Power  /  Obituary

Jesse Jackson’s American Century

Born in the Jim Crow south, he dedicated his long career to fighting for economic justice for all.

Jesse Jackson was born in South Carolina two months before Pearl Harbor, an African-American in the Jim Crow South. By the time of his birth, black voters—those who could manage to vote at least, primarily those who had migrated to northern cities for better jobs and opportunities—were already beginning to coalesce behind the Democratic Party. In hindsight, this may seem surprising; Franklin Delano Roosevelt was no champion of racial justice. A master politician, FDR’s priority was always keeping the Democratic Party coalition together, including its segregationist southern wing. Yet by 1940, two thirds of African-Americans who could vote were voting for FDR—a sharp contrast to 1932, when Herbert Hoover won the black vote two to one. 

It was the New Deal, and not the Civil Rights movement, that brought African-Americans from the Party of Lincoln to the Party of FDR. It is true that many New Deal opportunities excluded them. Even so, in the midst of a Great Depression that devastated Americans of all races, FDR’s reforms improved the lot of African-Americans and thereby won their loyalty.

A child of the New Deal, Jackson focused throughout his life on questions of economic justice. He poured his efforts into the Poor People’s Campaign which MLK envisioned before his assassination. With de jure desegregation and voting rights achieved, the attention of civil rights leaders had turned to jobs, education, housing, and wages. Though African-Americans disproportionately suffered in poverty, these concerns were by no means exclusive to them. The Poor People’s campaign worked to include not just African-Americans but also Mexican-Americans, Puerto Ricans, Native Americans, and white Americans, of whom far too many were poor. 

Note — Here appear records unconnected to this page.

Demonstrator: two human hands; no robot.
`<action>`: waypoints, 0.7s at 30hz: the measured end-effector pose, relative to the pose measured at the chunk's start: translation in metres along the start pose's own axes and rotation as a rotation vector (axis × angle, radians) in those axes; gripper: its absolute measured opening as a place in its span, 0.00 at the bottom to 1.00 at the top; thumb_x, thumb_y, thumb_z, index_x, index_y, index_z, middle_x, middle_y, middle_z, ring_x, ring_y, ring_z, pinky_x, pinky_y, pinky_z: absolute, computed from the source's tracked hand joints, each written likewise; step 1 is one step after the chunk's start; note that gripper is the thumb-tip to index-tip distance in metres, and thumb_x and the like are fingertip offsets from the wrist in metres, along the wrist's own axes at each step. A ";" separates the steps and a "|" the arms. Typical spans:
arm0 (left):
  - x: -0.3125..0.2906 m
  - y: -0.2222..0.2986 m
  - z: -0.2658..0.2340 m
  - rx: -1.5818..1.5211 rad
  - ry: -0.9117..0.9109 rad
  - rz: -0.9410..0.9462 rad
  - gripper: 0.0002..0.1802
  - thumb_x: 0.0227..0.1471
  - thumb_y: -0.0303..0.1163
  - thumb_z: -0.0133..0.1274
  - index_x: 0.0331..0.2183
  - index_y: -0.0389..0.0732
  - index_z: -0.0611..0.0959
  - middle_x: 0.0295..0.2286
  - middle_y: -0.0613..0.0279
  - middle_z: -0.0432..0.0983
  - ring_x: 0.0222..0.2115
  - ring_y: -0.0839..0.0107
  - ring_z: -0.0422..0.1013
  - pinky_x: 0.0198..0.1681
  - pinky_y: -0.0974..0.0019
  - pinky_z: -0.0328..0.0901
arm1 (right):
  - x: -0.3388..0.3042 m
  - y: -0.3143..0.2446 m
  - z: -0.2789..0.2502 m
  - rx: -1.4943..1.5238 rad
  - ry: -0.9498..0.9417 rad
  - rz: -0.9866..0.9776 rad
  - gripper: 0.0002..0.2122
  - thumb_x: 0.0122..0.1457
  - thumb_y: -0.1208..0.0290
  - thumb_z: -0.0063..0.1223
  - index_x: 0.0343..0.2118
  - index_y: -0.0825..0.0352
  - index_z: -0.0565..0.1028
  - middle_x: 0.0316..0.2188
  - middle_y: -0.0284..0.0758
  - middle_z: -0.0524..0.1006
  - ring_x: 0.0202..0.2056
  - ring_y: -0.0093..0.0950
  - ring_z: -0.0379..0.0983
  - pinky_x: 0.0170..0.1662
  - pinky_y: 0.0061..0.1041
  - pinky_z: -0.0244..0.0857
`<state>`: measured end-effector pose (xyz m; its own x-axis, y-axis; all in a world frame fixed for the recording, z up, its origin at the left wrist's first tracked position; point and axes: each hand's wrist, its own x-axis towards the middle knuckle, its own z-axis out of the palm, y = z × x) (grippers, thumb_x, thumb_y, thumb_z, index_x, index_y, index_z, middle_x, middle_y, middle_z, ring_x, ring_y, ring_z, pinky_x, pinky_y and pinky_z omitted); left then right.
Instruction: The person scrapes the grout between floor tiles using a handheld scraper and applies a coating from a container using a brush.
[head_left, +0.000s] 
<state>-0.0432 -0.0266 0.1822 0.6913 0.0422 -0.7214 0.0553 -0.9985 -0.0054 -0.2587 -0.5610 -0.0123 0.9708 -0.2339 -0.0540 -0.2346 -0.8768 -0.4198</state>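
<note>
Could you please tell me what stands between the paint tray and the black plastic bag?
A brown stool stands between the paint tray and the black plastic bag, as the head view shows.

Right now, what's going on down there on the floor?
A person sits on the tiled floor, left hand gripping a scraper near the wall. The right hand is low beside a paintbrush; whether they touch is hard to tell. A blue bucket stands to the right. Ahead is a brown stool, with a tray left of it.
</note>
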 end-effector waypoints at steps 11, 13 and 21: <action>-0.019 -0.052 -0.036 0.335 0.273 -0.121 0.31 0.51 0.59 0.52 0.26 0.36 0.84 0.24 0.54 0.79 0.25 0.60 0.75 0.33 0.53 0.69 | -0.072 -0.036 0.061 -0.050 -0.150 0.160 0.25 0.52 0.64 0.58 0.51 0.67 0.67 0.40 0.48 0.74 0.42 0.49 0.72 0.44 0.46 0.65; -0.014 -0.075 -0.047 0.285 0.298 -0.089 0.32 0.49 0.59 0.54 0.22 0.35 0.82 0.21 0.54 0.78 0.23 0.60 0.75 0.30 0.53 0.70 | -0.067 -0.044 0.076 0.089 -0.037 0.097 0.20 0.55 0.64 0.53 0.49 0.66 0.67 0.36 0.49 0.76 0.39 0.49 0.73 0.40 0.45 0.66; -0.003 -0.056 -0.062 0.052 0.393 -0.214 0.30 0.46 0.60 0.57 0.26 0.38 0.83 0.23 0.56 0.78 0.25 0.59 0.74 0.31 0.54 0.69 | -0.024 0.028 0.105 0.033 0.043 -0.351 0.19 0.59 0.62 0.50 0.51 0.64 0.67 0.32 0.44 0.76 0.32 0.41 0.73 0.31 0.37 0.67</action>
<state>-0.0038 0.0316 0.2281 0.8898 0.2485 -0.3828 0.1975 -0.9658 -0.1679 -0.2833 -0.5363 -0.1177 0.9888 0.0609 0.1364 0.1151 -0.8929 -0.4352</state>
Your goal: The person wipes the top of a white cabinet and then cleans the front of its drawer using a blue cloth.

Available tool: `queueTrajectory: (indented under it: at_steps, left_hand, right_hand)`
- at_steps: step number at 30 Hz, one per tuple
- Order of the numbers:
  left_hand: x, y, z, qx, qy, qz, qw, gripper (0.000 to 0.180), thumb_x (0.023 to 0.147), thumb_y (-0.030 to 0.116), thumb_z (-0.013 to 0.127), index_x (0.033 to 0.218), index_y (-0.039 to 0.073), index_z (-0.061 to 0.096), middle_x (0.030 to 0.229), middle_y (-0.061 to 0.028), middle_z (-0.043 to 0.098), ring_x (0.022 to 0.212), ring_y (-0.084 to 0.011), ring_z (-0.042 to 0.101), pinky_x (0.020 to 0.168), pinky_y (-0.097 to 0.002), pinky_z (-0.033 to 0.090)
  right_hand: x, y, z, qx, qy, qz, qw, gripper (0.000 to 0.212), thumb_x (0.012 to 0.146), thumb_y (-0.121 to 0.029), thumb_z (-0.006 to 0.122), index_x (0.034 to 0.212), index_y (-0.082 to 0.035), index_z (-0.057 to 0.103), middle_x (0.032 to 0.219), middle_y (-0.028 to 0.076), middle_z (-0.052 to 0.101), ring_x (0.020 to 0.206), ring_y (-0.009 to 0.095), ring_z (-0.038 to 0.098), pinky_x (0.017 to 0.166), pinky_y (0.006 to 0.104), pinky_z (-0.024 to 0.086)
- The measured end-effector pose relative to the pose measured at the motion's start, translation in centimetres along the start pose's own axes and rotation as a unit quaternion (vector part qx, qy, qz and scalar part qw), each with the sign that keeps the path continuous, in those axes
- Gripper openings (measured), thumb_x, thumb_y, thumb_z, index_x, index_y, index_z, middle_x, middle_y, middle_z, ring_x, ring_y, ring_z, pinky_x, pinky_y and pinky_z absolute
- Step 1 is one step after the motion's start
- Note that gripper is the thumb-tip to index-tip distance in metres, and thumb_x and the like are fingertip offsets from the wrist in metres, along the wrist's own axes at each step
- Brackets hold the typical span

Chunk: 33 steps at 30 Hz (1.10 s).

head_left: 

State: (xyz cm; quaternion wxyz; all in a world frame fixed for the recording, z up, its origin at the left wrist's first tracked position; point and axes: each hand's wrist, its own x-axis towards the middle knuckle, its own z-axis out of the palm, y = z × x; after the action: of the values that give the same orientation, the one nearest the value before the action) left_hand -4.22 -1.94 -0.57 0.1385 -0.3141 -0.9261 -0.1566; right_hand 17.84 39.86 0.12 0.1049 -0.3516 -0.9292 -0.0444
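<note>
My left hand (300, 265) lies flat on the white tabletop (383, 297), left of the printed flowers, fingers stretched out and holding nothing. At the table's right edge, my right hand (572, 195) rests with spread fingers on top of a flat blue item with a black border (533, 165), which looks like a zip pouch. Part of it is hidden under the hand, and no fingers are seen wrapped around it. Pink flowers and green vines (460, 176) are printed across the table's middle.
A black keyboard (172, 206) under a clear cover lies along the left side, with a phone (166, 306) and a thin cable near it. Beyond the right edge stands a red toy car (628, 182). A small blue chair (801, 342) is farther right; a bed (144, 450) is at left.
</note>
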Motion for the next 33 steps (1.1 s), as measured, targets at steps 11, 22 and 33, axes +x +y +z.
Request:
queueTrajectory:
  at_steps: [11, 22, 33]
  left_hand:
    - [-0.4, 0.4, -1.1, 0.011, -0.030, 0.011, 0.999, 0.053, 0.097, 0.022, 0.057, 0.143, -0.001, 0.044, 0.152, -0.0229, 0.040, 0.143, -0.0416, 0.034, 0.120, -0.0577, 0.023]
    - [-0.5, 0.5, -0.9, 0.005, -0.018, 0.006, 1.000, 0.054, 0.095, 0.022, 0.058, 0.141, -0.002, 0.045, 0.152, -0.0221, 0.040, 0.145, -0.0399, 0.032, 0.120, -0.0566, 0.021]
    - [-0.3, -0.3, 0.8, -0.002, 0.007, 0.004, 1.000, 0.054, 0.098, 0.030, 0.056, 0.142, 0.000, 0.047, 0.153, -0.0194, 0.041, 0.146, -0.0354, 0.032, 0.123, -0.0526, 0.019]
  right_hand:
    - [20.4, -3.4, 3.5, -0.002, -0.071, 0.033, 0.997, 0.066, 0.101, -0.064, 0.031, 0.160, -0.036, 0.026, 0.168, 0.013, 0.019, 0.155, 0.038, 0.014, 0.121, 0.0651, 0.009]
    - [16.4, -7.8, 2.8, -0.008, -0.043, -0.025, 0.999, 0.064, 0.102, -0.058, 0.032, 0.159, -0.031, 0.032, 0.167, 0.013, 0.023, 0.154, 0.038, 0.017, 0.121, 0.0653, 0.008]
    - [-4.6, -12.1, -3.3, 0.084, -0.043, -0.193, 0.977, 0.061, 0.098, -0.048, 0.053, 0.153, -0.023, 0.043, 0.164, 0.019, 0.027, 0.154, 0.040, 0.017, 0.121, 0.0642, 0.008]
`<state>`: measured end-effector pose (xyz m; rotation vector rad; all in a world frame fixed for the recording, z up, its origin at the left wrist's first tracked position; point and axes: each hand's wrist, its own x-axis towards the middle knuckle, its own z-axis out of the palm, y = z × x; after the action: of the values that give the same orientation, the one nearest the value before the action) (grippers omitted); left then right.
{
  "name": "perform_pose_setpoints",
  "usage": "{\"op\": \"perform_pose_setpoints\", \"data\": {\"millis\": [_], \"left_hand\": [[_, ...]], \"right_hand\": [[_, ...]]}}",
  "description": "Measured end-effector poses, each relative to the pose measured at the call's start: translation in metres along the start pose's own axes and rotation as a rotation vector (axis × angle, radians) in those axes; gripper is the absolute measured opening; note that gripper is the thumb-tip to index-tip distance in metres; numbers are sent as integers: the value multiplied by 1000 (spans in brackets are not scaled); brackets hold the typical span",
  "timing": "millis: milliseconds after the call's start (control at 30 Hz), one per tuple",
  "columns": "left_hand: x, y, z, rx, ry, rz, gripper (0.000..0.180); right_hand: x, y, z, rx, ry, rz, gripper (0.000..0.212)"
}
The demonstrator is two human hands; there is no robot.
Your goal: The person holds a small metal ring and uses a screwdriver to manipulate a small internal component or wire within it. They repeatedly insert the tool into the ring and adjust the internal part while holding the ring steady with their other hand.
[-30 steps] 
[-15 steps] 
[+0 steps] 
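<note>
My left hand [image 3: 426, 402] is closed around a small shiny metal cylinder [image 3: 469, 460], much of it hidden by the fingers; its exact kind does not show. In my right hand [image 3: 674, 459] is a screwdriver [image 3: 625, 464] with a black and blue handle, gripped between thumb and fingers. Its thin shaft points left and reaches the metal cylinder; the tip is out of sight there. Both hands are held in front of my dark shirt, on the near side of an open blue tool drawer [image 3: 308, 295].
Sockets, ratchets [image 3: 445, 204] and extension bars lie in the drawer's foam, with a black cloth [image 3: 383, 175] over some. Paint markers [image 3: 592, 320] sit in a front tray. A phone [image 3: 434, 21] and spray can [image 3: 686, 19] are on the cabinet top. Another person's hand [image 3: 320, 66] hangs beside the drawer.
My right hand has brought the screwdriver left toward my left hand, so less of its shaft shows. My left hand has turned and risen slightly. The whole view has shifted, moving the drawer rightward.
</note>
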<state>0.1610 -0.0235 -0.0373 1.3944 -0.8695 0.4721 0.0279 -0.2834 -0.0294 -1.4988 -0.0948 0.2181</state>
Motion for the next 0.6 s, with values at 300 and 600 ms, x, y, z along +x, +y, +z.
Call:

In some ways, the timing of the Poor People’s campaign couldn’t have been worse. In 1968, the New Deal coalition that had seen Democrats become the dominant force in American politics after 1932, winning all but two presidential elections in those thirty-six years, finally broke. The Solid South, as well as many white working-class ethnics in northern cities, defected in large numbers to Nixon. It would be Republicans’ turn to dominate for thirty years, winning every presidential between 1968 and 1992 save 1976. Democrats, meanwhile, had started to become what they are today: the party of minorities and the affluent college educated, wandering in the political wilderness.